Officer Norris is the good, long-suffering lady cop who worries about Tyler’s mental state and covers up his lunatic ravings about how he misses his universal remote (okay, kidding about the remote part). A precinct secretary sets up a crime using her resources at the police station to help her criminal boyfriend. But she was a GOOD person at heart, just lonely and in need of some attention from a smooth-talking lawbreaker. Out of nowhere, hey, there’s a crazy free love hippie girl that Tyler meets in his apartment hallway. Hippie girl is starkers and since we are constantly reminded that Tyler is a nice guy, superior to his 1973 brethren, he discreetly looks away. The naked hippie girl is good, innocent, and harmless, and serves to loosen Detective Tyler up by making him dance and caring for him by feeding him marijuana lasagna. There are no female criminals in this world, not even some bedraggled police station hos. Women in this world do not even have the power to commit crimes or perpetrate evil in their own capacity in this 1973 world.

And the men, except for Mary Sue Tyler, are Bad. They are lazy, sexist, corrupt, condescending, drunken, cannot swim, one cop is gunning for Tyler’s job, they all call Tyler a rat (because he has a hunch about the crime involving the precinct secretary, follows procedure, and investigates leads.). Tyler is completely good and blameless like the women, and though he will treat them respectfully and as equals one-on-one, he is not their ally. The viewer must never forget that he is just a visitor to this crazy, messed up 1973, when in Rome, etc.

So. Life on Mars has its problems, but not really more so than every single other show on television. I admit I am sucked into the mystery and I find the main characters compelling, and the maintext of the writing isn’t awful. I like that it’s complicated–that’s one major thing, of course, that a ’70s cop show does not having going for it. I’m going to stick with it for now.

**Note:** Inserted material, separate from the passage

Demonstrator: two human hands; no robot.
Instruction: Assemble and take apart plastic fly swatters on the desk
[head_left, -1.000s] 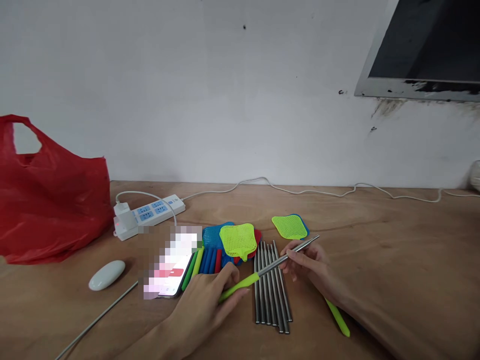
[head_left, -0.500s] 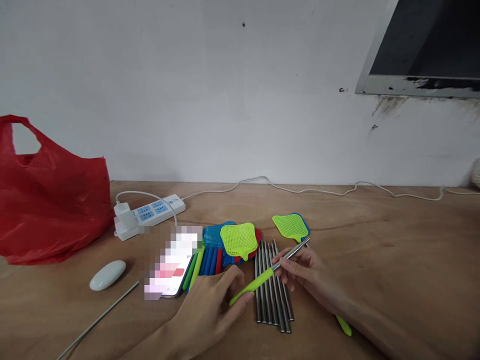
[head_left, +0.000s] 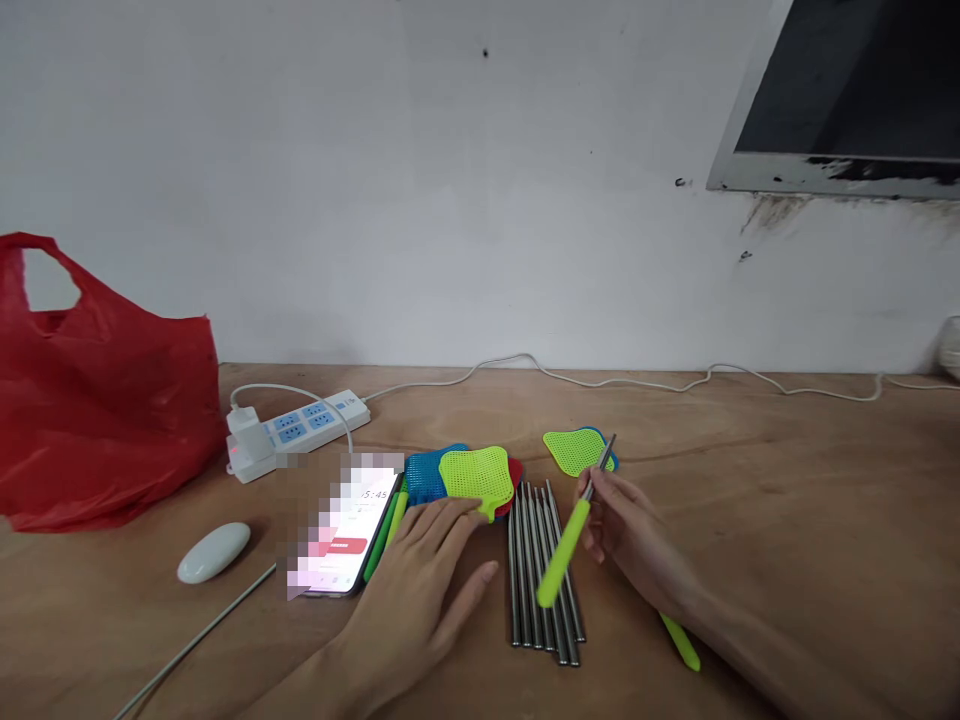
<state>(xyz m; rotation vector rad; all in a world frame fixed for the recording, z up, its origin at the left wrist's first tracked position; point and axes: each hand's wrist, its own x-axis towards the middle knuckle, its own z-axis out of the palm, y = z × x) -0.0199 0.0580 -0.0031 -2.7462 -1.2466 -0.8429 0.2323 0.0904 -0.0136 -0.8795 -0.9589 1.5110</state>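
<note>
My right hand [head_left: 619, 515] pinches a metal rod fitted with a yellow-green handle [head_left: 562, 555], which slants up and away. My left hand [head_left: 427, 560] is open, its fingers stretched over the coloured handles. Its fingertips reach the neck of the yellow-green fly swatter head [head_left: 476, 475]; whether they touch it I cannot tell. Beneath that lie blue swatter heads [head_left: 427, 473] and a red one. Several bare metal rods [head_left: 536, 580] lie side by side between my hands. Beyond my right hand rest another yellow-green swatter head [head_left: 574, 453] and a blue one.
A lit phone [head_left: 349, 545] lies left of the green handles [head_left: 382, 540]. Further left are a white oval object [head_left: 215, 552], a power strip [head_left: 300, 425] with a plug, and a red plastic bag [head_left: 105, 410]. A yellow-green handle [head_left: 681, 642] shows under my right forearm.
My left hand has let go of the yellow-green handle and stretched forward to the swatter heads. My right hand has kept the rod and tilted it steeper, its handle end swinging right.
</note>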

10 thoughts on “Life on Mars: A Crazy Mixed Up Jumble That Works, Mostly

  1. “Mary Sue Hunt” = LOL. He totally is (based on your outline, since I haven’t seen the show, but he totally is). That’s awesome.

  2. 1973, I was 12. Let’s see, blacks were either pimps, hookers or some sort of blaxploitation caricature on teevee. You also had the debut of George Jefferson on “All in the Family” which of course spawned “Maude” and “Good Times”. Flip Wilson and Bill Cosby had a variety shows, it was the last season for “Mod Squad” and “Sanford and Son” premiered. (Yes, I cheated and looked all this up, but I remember them all quite well as I was a teevee junkie. M*A*S*H ftw!)

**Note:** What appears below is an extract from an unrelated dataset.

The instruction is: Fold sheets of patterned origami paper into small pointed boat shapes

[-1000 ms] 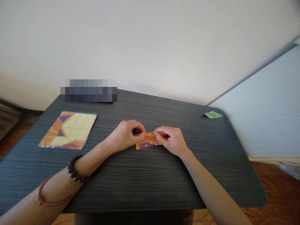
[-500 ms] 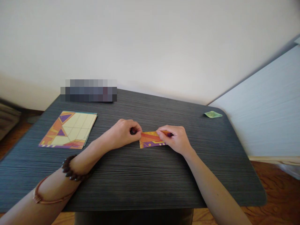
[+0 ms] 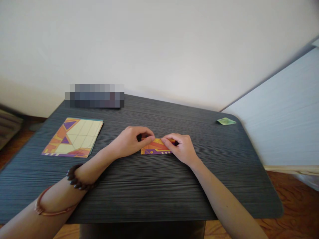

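Observation:
A folded strip of patterned paper (image 3: 156, 146), orange, yellow and purple, lies on the dark table in front of me. My left hand (image 3: 132, 141) pinches its far edge near the middle, thumb and forefinger together. Close beside it, my right hand (image 3: 183, 148) pinches the same edge further right, covering the strip's right end. A small gap parts the fingertips of the two hands. To the left lies a stack of square patterned sheets (image 3: 84, 132), cream on top with orange and purple shapes.
A small folded green paper piece (image 3: 226, 121) rests near the table's far right corner. A blurred-out dark object (image 3: 96, 98) stands at the far left edge. Behind the dark wood-grain table (image 3: 149, 192) is a pale wall, with a light panel (image 3: 279, 116) on the right.
The paper strip has shifted a little to the left. My left fingertips have moved right from its left corner along the far edge; my right hand has moved slightly left.

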Available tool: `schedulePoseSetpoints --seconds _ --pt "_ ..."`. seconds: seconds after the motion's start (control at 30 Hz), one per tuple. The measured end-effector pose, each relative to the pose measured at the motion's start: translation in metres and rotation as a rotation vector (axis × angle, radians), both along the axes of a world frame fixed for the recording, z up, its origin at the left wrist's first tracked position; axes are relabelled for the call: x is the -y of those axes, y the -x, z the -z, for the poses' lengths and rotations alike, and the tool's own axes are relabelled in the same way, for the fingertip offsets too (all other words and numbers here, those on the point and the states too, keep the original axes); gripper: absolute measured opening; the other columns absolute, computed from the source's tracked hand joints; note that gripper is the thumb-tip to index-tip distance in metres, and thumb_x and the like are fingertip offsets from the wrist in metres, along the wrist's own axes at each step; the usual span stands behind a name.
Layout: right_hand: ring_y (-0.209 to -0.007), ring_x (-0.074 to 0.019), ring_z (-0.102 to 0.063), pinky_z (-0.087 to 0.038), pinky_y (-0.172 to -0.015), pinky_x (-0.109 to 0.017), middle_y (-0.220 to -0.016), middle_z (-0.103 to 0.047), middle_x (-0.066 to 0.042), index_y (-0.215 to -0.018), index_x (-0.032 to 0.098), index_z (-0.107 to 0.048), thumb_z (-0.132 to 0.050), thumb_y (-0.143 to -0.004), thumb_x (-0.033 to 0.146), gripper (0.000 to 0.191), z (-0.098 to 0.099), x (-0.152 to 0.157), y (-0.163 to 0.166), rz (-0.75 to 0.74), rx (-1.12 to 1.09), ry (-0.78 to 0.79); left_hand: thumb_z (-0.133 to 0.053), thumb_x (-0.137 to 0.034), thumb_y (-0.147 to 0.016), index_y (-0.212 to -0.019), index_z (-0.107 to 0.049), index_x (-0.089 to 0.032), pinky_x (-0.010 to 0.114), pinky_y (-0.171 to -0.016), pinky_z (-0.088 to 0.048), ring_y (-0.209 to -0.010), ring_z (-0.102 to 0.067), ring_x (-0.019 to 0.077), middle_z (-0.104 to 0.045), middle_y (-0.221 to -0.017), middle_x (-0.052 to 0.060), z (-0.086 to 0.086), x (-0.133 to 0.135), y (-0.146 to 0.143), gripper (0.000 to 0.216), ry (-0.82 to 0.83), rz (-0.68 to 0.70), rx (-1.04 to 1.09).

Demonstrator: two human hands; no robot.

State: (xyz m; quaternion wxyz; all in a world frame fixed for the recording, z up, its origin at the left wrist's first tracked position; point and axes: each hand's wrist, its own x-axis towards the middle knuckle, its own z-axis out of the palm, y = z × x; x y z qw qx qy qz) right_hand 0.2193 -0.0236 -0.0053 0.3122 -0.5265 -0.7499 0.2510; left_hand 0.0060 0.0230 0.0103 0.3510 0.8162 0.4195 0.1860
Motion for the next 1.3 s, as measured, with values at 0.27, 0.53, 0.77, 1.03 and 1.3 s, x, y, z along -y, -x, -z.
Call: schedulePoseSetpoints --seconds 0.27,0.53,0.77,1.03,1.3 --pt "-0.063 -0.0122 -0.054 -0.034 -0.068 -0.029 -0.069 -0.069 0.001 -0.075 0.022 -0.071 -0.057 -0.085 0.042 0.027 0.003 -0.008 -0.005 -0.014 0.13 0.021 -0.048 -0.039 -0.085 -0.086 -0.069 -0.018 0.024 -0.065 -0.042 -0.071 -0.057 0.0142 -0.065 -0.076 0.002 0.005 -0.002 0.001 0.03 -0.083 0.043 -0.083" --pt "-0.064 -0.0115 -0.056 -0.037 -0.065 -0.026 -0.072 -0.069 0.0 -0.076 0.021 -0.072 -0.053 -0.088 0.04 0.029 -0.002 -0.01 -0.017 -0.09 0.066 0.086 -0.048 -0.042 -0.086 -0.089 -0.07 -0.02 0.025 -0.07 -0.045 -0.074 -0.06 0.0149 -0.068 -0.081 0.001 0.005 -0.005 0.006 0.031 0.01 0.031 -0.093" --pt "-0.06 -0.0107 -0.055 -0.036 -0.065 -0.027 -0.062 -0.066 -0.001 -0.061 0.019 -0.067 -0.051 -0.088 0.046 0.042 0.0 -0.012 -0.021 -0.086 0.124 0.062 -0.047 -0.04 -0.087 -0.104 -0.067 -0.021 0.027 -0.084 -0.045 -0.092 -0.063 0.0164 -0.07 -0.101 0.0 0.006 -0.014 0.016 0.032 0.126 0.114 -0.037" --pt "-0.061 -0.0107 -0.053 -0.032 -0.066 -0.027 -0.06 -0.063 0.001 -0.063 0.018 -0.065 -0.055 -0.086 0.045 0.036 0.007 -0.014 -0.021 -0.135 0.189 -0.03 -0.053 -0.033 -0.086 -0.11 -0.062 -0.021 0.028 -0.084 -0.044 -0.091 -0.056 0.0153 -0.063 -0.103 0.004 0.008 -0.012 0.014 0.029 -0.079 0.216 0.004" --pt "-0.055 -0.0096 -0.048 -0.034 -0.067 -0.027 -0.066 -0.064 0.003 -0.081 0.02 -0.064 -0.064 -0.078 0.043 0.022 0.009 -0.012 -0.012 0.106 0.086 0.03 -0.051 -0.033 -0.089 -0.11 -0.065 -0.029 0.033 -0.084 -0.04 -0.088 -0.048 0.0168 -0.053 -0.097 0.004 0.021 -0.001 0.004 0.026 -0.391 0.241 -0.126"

    So I see why there are no blacks in this show. We’ve kind of evolved since then (BET not withstanding) so maybe they don’t want to push the “maybe we’ll offend them if we hold to the 1973 image” button. Maybe they only needed one token and that’s Lisa Bonet?

    Hell I dunno. I’m going back to drinking. I’m race discussed out right now.

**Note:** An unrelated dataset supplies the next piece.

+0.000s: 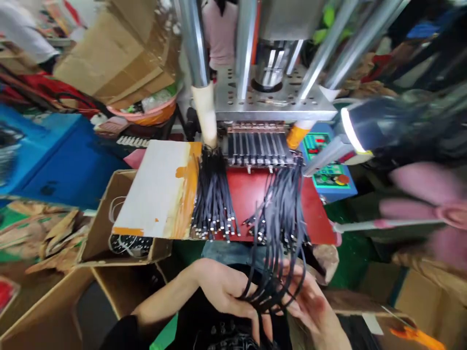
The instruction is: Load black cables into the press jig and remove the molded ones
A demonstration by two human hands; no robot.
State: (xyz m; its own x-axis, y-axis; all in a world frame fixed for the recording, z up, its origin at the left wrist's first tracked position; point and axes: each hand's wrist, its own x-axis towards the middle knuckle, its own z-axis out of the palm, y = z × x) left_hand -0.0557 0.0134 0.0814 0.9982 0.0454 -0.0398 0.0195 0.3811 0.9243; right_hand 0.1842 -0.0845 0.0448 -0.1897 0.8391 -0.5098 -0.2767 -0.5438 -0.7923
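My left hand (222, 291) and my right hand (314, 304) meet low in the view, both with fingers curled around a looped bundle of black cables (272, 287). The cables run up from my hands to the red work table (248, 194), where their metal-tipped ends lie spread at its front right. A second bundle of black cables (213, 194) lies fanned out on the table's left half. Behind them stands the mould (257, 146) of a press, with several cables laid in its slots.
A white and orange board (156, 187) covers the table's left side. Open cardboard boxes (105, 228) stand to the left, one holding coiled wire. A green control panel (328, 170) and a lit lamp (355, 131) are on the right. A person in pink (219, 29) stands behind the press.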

  3. I was intrigued by this show before I read your review of it. Now I’m more mixed feeling about it. I might check it out if I remember to.

    This was well written and really funny, btw.

  4. Greer: Okay, enjoy your drinks. I won’t try to drag you back in. BUT. Why not have characters that act like normal non-TV people, rather than what was on TV in ’73 My standards, they are probably too high. Part of me just wonders if the writers are just…blind. I don’t know what that means, though. Ah, I like to think about it anyway.

    Thanks, Brigid.

  5. Well from what you describe about the show, they seem to be keeping to the “feel” of the times, no? So the times dictate stereotypes of both blacks and women. Hence the main character’s frustration. 1973 is roughly the midpoint of the modern women’s movement, the first decade after the civil rights movement and we were still in Vietnam. Shit was all confusing for America as everything was turned on it’s head – much like today. I’m merely speculating here, but it’s as likely an explanation as anything.

  6. I enjoyed your review more than the actual show, which I stared at slack jawed, every once in a while turning to Husband and saying, “Why can’t I look away?”

  7. If this is a pretty straight copy of the British show, be patient. Racial issues come up later in the series. But probably considerably less than they would have if this show had been designed in the US.